Brent B. Powers wrote:
I've created and populated two simple tables:
create table a (id serial, d integer) insert a (d) values (1) insert a (d) values (2) insert a (d) values (3) insert a (d) values (4)
create table a (id serial, a integer) insert b (a) values (1) insert b (a) values (1) insert b (a) values (4) insert b (a) values (4)
Now, I'd like the id's of a that are not referred to in b... thus:
mysql> select a.id -> from a ->left join b on a.id = b.a -> group by b.a -> having count(b.a) = 0; +----+ | id | +----+ | 2 | +----+ 1 rows in set (0.00 sec)

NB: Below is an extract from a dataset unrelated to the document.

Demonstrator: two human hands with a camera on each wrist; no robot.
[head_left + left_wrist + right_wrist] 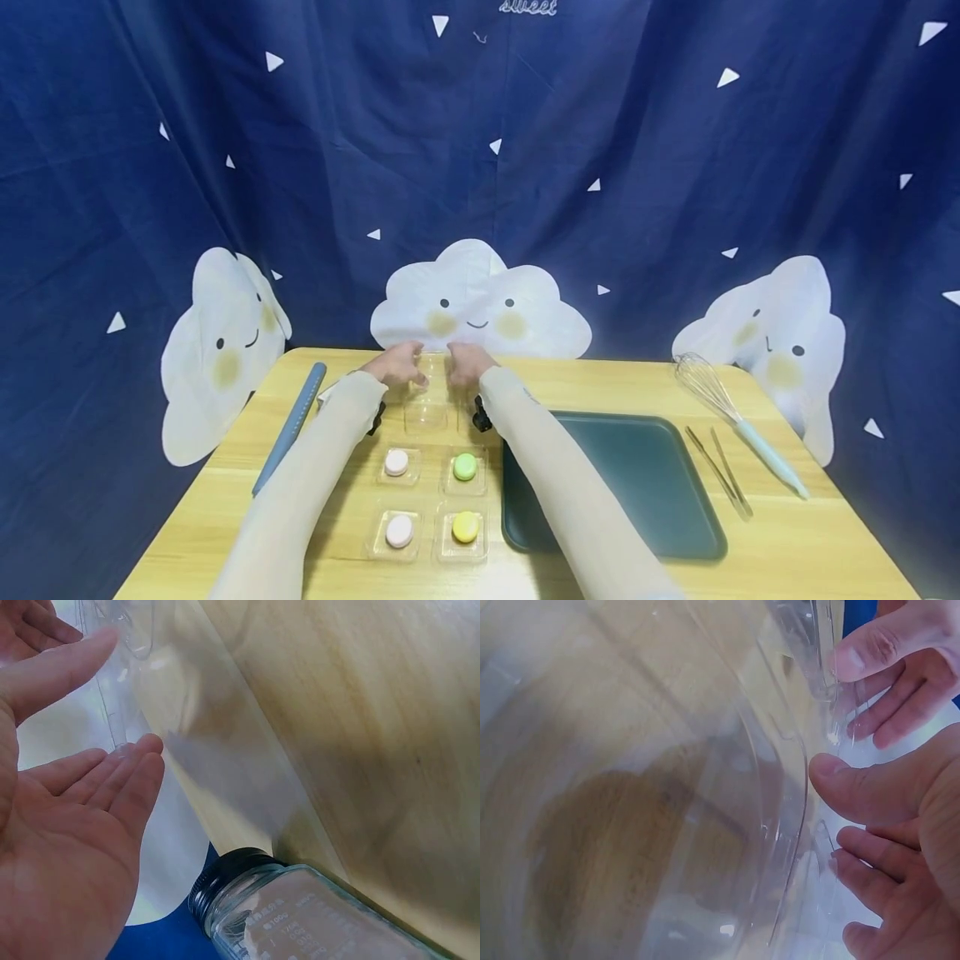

That's not right.... check all of the counts: mysql> select a.id, count(b.a) -> from a -> left join b on a.id = b.a -> group by b.a; +----+------------+ | id | count(b.a) | +----+------------+ | 2 | 0 | | 1 | 2 | | 4 | 2 | +----+------------+ 3 rows in set (0.00 sec)
Still not good.. where's 3? mysql> select * from b; +----+------+ | id | a | +----+------+ | 1 | 1 | | 2 | 1 | | 3 | 4 | | 4 | 4 | +----+------+ 4 rows in set (0.00 sec)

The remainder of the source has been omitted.